#### Data
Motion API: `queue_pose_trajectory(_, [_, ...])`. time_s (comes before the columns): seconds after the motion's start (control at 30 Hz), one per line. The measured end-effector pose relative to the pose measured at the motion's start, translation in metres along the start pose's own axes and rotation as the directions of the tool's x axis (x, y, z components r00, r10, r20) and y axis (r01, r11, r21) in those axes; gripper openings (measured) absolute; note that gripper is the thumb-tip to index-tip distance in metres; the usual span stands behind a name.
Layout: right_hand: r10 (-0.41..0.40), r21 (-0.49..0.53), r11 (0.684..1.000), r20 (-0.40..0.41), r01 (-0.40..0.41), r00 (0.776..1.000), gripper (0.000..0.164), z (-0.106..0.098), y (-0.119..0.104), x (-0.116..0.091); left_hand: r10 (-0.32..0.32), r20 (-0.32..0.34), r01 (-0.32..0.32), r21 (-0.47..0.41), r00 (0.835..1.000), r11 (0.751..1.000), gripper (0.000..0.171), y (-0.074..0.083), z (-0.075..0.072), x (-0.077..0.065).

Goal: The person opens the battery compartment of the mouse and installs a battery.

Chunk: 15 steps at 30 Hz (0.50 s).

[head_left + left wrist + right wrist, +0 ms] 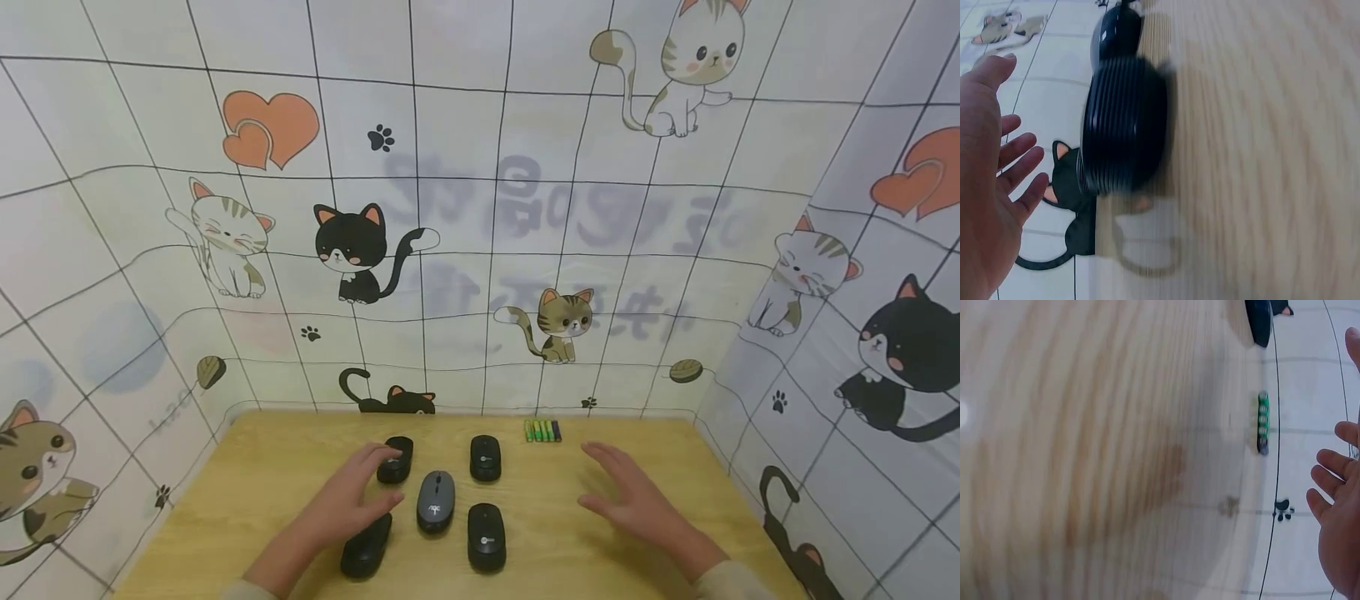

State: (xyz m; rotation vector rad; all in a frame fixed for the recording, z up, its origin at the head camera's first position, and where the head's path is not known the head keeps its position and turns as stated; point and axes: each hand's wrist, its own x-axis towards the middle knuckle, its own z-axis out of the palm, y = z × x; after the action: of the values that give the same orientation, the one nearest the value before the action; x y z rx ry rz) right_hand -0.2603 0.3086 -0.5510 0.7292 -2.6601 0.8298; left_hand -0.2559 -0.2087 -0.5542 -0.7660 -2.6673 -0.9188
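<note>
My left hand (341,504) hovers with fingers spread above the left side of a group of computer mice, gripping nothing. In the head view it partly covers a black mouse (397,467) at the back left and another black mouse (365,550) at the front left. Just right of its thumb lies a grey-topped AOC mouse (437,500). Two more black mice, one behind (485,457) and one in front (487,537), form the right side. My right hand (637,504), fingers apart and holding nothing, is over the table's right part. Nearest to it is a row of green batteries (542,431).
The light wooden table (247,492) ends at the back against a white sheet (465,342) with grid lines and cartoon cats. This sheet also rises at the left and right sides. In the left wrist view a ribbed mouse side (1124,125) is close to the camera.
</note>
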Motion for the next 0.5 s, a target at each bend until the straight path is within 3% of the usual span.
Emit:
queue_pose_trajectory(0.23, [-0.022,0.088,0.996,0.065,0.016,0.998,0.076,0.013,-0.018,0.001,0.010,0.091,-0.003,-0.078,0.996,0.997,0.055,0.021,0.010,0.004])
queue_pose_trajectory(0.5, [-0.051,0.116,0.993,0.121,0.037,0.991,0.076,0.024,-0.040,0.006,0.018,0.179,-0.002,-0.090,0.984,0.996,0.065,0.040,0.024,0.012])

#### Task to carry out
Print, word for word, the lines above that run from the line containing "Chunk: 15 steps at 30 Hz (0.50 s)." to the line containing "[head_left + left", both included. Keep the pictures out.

#### Answer to this problem
Chunk: 15 steps at 30 Hz (0.50 s).

[head_left + left wrist + right wrist, +0 ms] 

There's nothing left to add to the output.